Bentuk tanggung jawab yang ditunjukkan Pemerintah Hindia Belanda karena kolonisasi merupakan program terencana. Wakidi menuturkan, perpindahan penduduk dari wilayah padat, khususnya Jawa, ke wilayah lain yang relatif lebih lapang di luar Jawa telah menjadi wacana sejak lama. Wacana itu muncul jauh sebelum kolonisasi akhirnya direalisasikan.
Pemikiran untuk memindahkan penduduk Jawa pertama kali diungkapkan Thomas Stamford Raffles pada 1814. Raffles, yang tengah menjadi penguasa di Indonesia ketika Inggris menjajah, mencatat jumlah penduduk Jawa pada tahun tersebut sebanyak 4,6 juta jiwa. Jumlah itu diperkirakan akan berlipat ganda dalam tiga sampai empat dasawarsa.
Kecemasan penambahan penduduk Jawa berlipat ganda pada masa mendatang juga disampaikan Leonard Pierre Joseph du Bus de Gisignies saat menjadi penguasa Hindia Belanda pada 1827.
Pernyataan Raffles dan Gisignies bukan tanpa perhitungan. Keduanya memperkirakan, sistem liberal yang diterapkan pada masa itu memberikan kesempatan masyarakat pribumi sedikit peningkatan kesejahteraan. Penduduk Jawa pun telah mendapatkan pangan yang lebih baik dibandingkan waktu-waktu sebelumnya. Dugaan tersebut terbukti, pada pertengahan abad ke-19, penduduk Jawa telah berjumlah sekitar 8,9 juta jiwa.
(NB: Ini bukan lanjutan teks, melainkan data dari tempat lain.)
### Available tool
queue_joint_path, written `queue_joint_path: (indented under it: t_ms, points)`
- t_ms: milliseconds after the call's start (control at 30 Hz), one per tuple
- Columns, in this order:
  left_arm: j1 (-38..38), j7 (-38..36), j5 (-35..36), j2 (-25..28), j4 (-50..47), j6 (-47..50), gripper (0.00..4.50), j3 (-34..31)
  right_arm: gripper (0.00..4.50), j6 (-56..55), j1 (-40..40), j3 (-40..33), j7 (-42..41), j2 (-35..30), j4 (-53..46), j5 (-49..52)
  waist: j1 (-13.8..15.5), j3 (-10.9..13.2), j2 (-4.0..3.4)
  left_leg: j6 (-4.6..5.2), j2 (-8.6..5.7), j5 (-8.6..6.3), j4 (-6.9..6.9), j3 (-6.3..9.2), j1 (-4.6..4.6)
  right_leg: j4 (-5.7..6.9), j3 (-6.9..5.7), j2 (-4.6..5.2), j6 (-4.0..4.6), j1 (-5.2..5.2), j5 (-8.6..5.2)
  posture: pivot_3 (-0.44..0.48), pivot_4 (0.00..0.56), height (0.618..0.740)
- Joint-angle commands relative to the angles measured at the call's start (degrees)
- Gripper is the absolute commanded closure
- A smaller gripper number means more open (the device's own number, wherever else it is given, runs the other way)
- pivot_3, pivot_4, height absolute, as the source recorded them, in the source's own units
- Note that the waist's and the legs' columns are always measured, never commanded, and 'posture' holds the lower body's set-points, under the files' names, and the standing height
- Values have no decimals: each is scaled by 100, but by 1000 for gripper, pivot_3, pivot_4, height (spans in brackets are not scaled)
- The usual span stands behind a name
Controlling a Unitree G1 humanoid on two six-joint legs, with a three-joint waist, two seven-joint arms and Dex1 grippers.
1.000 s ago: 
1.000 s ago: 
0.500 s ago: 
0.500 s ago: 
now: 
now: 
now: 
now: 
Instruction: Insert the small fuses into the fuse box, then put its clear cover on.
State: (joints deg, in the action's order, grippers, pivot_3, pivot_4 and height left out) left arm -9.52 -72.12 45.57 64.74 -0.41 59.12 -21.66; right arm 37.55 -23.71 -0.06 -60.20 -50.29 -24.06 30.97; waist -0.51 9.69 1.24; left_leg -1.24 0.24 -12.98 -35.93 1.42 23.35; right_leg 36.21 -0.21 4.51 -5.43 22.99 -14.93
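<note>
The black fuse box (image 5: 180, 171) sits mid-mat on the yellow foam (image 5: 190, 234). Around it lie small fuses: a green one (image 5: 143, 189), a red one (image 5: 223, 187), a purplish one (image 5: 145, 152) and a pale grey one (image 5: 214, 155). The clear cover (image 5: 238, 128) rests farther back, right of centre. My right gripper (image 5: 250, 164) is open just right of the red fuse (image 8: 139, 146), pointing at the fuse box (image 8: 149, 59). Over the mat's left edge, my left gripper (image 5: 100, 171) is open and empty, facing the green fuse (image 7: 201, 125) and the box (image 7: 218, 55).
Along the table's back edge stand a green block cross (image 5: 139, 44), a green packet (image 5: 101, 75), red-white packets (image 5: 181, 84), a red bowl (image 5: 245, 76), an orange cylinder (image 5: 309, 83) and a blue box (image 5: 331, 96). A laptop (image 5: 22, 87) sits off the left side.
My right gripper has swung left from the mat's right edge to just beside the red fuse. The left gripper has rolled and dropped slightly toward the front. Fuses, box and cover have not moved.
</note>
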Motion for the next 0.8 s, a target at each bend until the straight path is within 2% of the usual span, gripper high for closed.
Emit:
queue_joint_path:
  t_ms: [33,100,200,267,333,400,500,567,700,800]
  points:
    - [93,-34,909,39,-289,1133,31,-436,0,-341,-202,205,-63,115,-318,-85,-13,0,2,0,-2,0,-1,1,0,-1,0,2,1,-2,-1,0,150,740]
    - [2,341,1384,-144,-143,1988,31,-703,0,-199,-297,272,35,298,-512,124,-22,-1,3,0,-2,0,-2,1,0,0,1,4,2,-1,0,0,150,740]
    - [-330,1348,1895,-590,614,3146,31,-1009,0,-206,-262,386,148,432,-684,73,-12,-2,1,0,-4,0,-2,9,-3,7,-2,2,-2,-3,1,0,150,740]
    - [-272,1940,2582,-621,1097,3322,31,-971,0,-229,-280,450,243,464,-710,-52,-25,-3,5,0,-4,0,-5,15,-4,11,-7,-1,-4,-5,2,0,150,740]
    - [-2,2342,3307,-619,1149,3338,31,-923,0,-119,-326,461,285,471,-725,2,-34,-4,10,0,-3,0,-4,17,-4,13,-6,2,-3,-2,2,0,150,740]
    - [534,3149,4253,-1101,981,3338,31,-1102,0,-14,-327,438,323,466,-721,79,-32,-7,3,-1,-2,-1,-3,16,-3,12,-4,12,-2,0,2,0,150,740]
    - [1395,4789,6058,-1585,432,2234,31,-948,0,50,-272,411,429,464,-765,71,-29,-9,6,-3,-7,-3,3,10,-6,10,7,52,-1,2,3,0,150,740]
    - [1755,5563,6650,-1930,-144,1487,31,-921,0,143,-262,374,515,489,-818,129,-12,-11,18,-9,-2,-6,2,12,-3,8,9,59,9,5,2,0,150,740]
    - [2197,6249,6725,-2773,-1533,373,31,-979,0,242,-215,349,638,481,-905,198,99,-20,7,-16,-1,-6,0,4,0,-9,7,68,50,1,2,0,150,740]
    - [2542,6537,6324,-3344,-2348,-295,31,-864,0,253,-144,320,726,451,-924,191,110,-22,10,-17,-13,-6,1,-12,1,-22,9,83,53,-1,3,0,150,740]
Meskipun jumlah penduduk Jawa meningkat, perkiraan Raffles dan Gisignies ternyata tidak sepenuhnya benar. Sistem liberal, yang memberikan kesempatan lebih luas kepada swasta, diharapkan bisa meningkatkan kesejahteraan penduduk pribumi, nyatanya tidak terealisasi.
Hal tersebut diperparah ketika penerus Gisignies, Johannes van den Bosch, menerapkan sistem tanam paksa. Wakidi menerangkan, sistem tanam paksa telah menghisap habis tenaga tanpa memberikan kesejahteraan kepada penduduk Jawa.
"Tetapi, jumlah penduduk Jawa ternyata tetap semakin meningkat. Secara logika, ini tidak bisa dipikir. Kesejahteraan menurun, tetapi penduduk malah bertambah," ucap Wakidi.
Terjadinya peningkatan penduduk ternyata untuk menutupi beban kerja yang banyak maupun besaran pajak yang tinggi. Wakidi mengatakan, kepala keluarga merasa tidak sanggup apabila harus menghadapi seluruh beban tersebut seorang diri.
"Makanya, mereka banyak melahirkan anak. Harapannya, beban kepala keluarga dapat ditanggung bersama," kata peraih gelar magister humaniora Universitas Gadjah Mada (UGM) pada 1997 tersebut.
Sekitar tahun 1980-an, banyak industri tekstil di Belanda mengalami kebangkrutan. Hal itu terjadi karena produk tekstil yang mereka hasilkan tidak laku dijual ketika dipasarkan di Indonesia, terutama di Jawa. Penyebabnya, penduduk Jawa tidak mampu membeli tekstil tersebut akibat penghasilan mereka yang minim. Upah buruh yang dibayarkan pengusaha perkebunan swasta yang bermunculan di Indonesia tergolong murah.
Menurunnya kesejahteraan hidup penduduk Jawa pada masa penjajahan, ungkap Wakidi, disebabkan tiga faktor, yaitu pertumbuhan penduduk yang pesat tidak terimbangi kenaikan produksi pangan, sistem tanam paksa dan kerja wajib yang hasilnya tidak dinikmati penduduk, serta tanggung jawab Jawa yang telah menjadi penopang finansial kepentingan politik Pemerintah Hindia Belanda di luar Jawa maupun untuk peningkatan kemakmuran negeri induk selama abad ke-19.